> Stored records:
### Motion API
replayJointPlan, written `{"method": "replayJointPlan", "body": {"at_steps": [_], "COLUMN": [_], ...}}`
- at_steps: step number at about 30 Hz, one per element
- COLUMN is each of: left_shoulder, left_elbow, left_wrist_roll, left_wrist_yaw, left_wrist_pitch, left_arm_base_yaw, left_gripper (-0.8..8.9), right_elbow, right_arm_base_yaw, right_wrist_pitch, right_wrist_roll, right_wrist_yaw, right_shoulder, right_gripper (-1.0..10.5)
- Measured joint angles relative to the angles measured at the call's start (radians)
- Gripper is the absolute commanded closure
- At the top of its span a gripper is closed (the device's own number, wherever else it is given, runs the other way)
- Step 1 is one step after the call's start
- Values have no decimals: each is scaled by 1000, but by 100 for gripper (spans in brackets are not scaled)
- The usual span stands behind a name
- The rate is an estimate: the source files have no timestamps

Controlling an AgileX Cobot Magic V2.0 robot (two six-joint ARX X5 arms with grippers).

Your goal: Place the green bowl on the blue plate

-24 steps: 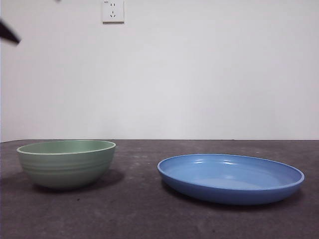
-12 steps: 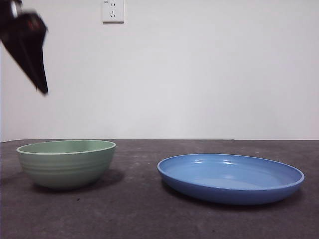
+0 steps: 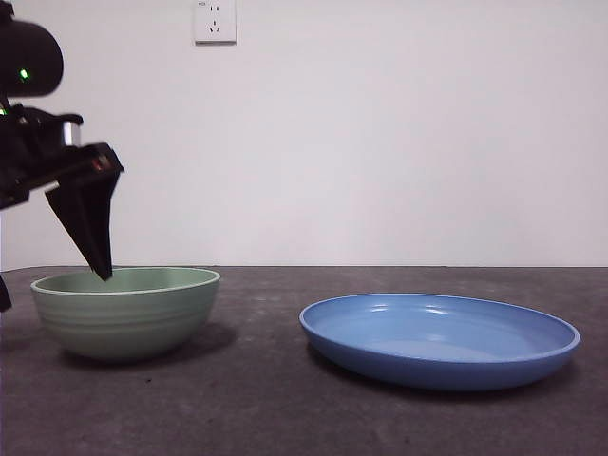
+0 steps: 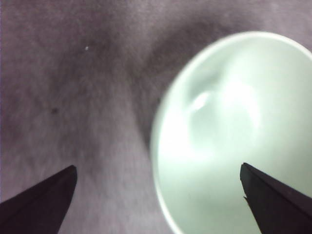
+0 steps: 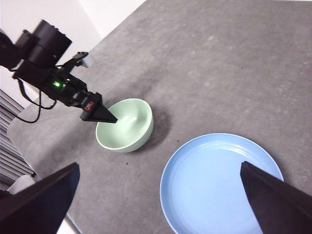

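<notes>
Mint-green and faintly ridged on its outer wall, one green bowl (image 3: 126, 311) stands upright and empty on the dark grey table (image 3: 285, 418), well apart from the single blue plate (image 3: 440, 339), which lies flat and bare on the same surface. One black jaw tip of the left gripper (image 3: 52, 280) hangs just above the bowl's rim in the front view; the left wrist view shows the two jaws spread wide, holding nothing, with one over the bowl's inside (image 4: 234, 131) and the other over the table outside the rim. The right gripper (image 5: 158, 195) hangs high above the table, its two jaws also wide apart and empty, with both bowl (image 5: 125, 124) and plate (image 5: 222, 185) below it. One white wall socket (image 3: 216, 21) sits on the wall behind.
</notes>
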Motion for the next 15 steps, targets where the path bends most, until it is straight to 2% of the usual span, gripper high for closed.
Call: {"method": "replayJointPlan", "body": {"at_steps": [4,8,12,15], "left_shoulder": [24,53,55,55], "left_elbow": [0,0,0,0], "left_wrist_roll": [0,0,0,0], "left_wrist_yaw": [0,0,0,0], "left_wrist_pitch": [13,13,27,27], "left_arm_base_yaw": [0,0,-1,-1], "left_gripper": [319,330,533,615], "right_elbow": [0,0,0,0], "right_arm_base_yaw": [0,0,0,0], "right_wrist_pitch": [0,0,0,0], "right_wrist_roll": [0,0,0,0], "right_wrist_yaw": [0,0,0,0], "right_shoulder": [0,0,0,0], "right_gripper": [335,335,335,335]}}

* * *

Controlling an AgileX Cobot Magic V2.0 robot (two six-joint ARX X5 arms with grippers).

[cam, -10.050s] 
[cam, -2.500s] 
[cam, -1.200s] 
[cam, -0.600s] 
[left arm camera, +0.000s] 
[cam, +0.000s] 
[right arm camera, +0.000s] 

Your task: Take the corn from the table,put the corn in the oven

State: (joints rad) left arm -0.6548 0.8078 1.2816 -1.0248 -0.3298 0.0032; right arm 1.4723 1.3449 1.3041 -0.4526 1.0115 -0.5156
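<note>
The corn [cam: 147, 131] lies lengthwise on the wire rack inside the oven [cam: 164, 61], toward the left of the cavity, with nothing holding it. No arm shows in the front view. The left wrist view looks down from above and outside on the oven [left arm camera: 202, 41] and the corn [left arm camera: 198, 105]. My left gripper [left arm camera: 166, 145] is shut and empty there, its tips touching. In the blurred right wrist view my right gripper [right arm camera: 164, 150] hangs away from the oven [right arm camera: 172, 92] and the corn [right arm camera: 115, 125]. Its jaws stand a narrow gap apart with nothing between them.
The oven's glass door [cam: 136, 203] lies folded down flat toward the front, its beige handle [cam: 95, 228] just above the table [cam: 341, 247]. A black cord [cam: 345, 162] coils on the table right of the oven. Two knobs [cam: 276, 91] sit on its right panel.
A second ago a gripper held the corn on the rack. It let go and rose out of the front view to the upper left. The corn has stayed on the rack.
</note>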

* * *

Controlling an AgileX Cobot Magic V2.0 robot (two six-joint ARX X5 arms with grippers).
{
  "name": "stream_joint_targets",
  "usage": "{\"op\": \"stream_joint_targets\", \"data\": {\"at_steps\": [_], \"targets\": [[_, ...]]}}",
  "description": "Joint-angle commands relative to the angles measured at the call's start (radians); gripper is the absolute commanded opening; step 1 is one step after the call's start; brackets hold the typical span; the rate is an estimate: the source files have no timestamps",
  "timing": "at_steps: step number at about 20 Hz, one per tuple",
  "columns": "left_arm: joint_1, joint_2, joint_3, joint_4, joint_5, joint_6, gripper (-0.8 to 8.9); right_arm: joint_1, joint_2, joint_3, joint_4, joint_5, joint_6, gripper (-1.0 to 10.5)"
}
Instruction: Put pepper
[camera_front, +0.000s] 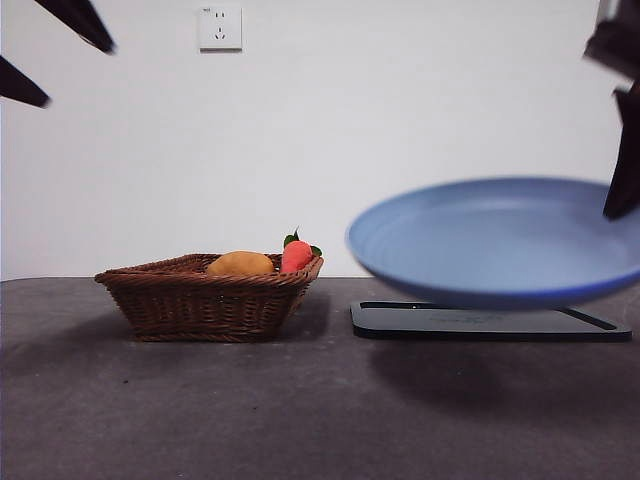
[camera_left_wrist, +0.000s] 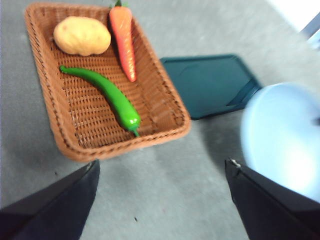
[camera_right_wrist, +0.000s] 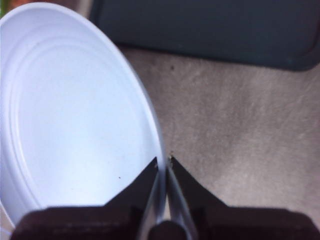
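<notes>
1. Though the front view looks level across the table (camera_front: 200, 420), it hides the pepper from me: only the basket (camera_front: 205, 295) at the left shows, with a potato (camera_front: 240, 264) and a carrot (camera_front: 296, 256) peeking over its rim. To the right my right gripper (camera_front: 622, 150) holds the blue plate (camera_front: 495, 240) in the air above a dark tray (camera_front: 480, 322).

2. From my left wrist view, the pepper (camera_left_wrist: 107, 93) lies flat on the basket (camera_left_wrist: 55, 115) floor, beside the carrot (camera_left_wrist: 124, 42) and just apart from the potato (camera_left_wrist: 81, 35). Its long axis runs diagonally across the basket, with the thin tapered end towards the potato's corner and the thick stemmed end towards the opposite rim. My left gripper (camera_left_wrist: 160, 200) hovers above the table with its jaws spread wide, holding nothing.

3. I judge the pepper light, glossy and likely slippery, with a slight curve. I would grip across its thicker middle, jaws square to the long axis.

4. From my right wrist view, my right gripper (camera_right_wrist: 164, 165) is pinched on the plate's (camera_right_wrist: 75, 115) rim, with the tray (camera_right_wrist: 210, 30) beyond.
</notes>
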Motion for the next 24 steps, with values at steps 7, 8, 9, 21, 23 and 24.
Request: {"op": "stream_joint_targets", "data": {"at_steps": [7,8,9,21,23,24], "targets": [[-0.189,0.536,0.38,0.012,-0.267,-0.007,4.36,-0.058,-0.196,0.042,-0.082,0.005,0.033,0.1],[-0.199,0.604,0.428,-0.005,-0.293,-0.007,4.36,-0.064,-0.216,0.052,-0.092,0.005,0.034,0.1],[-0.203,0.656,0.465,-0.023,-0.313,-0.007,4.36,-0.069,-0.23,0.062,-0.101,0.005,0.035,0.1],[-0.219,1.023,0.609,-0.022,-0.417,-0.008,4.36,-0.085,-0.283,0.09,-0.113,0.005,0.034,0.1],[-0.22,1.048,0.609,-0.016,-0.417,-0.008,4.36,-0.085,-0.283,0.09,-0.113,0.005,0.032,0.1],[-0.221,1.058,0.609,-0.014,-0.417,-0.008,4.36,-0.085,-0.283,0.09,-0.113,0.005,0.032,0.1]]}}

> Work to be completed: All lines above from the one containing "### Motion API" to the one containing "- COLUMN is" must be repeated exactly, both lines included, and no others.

> Output of the exercise:
### Motion API
replayJointPlan, written `{"method": "replayJointPlan", "body": {"at_steps": [_], "COLUMN": [_], ...}}`
- at_steps: step number at about 30 Hz, one per element
- COLUMN is each of: left_shoulder, left_elbow, left_wrist_roll, left_wrist_yaw, left_wrist_pitch, left_arm_base_yaw, left_gripper (-0.8..8.9), right_elbow, right_arm_base_yaw, right_wrist_pitch, right_wrist_roll, right_wrist_yaw, right_shoulder, right_gripper (-1.0..10.5)

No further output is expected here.